• To do:
Your task is to restate the data word for word.

• Dataset extract:
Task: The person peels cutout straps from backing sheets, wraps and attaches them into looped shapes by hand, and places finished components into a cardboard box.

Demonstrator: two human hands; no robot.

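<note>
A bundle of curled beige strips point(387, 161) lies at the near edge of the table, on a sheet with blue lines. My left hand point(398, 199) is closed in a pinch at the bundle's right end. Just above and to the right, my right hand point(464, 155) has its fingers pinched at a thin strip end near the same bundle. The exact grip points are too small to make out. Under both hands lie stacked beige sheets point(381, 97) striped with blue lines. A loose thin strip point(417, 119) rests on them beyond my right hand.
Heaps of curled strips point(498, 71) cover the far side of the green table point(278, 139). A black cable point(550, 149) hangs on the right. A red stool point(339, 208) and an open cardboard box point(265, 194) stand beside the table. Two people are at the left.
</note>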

• Answer to this task:
Task: The person peels cutout straps from backing sheets, wraps and attaches them into looped shapes by hand, and places finished components into a cardboard box.

Demonstrator: two human hands; no robot.

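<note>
A bundle of curled beige strips point(387, 161) lies at the near edge of the table, on a sheet with blue lines. My left hand point(398, 199) is closed in a pinch at the bundle's right end. Just above and to the right, my right hand point(464, 155) has its fingers pinched at a thin strip end near the same bundle. The exact grip points are too small to make out. Under both hands lie stacked beige sheets point(381, 97) striped with blue lines. A loose thin strip point(417, 119) rests on them beyond my right hand.
Heaps of curled strips point(498, 71) cover the far side of the green table point(278, 139). A black cable point(550, 149) hangs on the right. A red stool point(339, 208) and an open cardboard box point(265, 194) stand beside the table. Two people are at the left.
</note>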

That finishes the answer to the exercise.